Important decision on federal rule amendments favors the “little guy” versus corporations

Many people's eyes probably start to glaze over at the mention of amendments to the Federal Rules of Civil Procedure. But a recent action by the federal Advisory Committee on Civil Rules bears mentioning, and not just for civil procedure nerds.

First, the context: the Federal Rules of Civil Procedure govern civil cases in federal court. They determine what a plaintiff must claim to get in the courthouse door, what procedures and time limits apply to steps that move the litigation forward, and (of particular importance to this set of amendments) the rules governing discovery — that is, what information the opposing sides must share with each other through written questions, requests for documents, and in-person questioning of witnesses under oath.

Next, consider the proposals before the Committee: for several months, the Committee has been considering amending the rules to limit discovery (specifically, to reduce the presumptive numbers of depositions and interrogatories; to limit the number of requests to admit; and to reduce deposition length). What these amendments would mean in practical terms is that the opposing sides are entitled to ask fewer questions of each other, question fewer witnesses under oath, and generally obtain less information.

Limiting discovery would, in general, impose significant burdens on individuals facing off in court against big corporations. Often, the individual has little information of relevance to the case — it is the conduct of the corporation, with its many departments, employees, and policies, that is at issue. All the information about the corporation, of course, is in the hands of the corporation, not the individual. So if it's the individual who needs the information and the corporation who has it, limiting discovery is going to work to the detriment of the individual.

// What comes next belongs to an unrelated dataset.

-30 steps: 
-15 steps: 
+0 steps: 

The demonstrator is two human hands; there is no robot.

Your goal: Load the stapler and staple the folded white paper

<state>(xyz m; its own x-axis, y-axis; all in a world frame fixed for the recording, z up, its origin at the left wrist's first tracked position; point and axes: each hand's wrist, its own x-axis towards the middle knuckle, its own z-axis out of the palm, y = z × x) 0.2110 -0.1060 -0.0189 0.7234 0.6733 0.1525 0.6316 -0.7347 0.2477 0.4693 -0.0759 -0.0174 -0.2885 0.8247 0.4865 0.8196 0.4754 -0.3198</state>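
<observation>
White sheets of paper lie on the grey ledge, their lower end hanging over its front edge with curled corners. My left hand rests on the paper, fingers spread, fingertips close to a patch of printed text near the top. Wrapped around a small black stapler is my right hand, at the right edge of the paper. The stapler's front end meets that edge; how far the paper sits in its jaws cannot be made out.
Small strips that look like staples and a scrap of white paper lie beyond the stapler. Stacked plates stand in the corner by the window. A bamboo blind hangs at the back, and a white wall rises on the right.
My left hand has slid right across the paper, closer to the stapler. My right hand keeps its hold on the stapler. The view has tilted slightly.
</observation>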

Now, the news: the Advisory Committee recently rejected the proposed limits on discovery. This is an important victory for the "little guy" — be it a consumer, an employee, or a civil-rights plaintiff — because it avoids placing new restrictions on the lesser-informed party's ability to gather the information she needs to litigate her case. The Committee's report, available here (all 580 pages of it; focus on Tab 2, beginning at page 79), reflects that the Committee took very seriously the public comments it received, including significant opposition to the proposed discovery limits.

This is a noteworthy development to our system, in which procedures so often drive outcomes.